WHAT TO DO:
Look below and pull out each line with the word "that".

DATA BELOW:
++++++++++++++++++++

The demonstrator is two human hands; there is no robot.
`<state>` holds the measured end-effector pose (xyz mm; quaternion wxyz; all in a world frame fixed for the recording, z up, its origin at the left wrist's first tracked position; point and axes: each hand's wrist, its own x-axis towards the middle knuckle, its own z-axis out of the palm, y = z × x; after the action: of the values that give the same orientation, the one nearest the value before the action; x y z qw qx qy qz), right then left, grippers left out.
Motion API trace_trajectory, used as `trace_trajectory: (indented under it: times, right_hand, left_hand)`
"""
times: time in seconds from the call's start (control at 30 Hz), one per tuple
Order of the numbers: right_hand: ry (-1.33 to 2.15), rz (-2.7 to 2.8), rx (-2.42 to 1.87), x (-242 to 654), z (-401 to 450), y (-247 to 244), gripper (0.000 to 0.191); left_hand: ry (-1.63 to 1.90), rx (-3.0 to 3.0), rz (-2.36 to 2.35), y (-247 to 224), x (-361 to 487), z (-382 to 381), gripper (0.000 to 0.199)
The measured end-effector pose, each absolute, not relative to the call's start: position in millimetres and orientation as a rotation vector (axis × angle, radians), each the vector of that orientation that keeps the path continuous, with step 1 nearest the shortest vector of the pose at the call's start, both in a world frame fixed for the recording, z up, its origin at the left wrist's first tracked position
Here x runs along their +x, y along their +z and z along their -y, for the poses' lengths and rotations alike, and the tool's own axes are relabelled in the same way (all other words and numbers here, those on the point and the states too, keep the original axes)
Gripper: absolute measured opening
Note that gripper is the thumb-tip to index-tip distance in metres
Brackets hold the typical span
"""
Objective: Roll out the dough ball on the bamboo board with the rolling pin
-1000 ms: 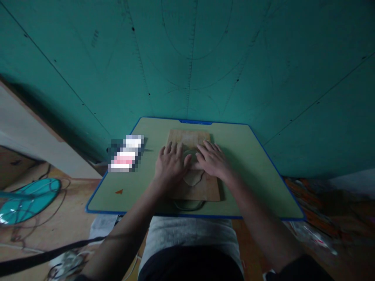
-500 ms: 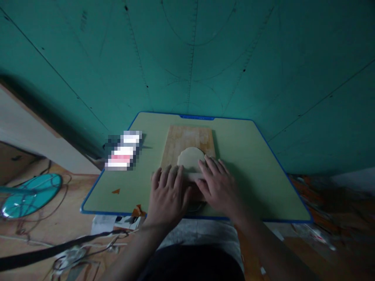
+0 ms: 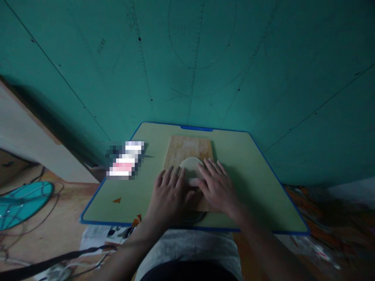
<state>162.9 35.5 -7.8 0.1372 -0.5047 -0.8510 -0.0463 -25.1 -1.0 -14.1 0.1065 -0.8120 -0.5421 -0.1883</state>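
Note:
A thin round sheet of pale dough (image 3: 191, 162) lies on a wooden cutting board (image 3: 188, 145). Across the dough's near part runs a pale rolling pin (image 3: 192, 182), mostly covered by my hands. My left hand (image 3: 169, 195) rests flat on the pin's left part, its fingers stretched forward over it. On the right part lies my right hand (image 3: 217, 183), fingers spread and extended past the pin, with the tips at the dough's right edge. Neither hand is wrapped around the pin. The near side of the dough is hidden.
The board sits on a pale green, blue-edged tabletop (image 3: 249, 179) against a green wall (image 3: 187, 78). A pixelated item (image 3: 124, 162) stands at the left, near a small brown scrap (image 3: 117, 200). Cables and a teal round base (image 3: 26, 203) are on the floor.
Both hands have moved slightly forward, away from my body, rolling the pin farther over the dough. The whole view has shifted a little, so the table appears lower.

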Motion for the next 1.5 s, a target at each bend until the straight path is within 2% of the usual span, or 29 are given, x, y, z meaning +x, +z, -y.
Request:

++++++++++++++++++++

RESULT FOR THIS EXERCISE:
`<state>` holds the measured end-effector pose (xyz mm; quaternion wxyz; all in a world frame fixed for the recording, z up, its origin at the left wrist's first tracked position; point and axes: each hand's wrist, its own x-axis towards the middle knuckle, its own z-axis out of the palm, y = z × x; after the action: of the values that give the same orientation, the one nearest the value before the action; x y z qw qx qy qz), right then left, grippers left out.
The measured end-effector pose, each absolute, not relative to the call's start: position in millimetres and orientation as a rotation vector (axis × angle, radians), each the vector of that orientation that keeps the path continuous, with step 1 nearest the shortest vector of the pose at the call's start, both in a world frame fixed for the recording, z up, its origin at the left wrist's first tracked position
Note that gripper is the thumb-tip to index-tip distance in metres

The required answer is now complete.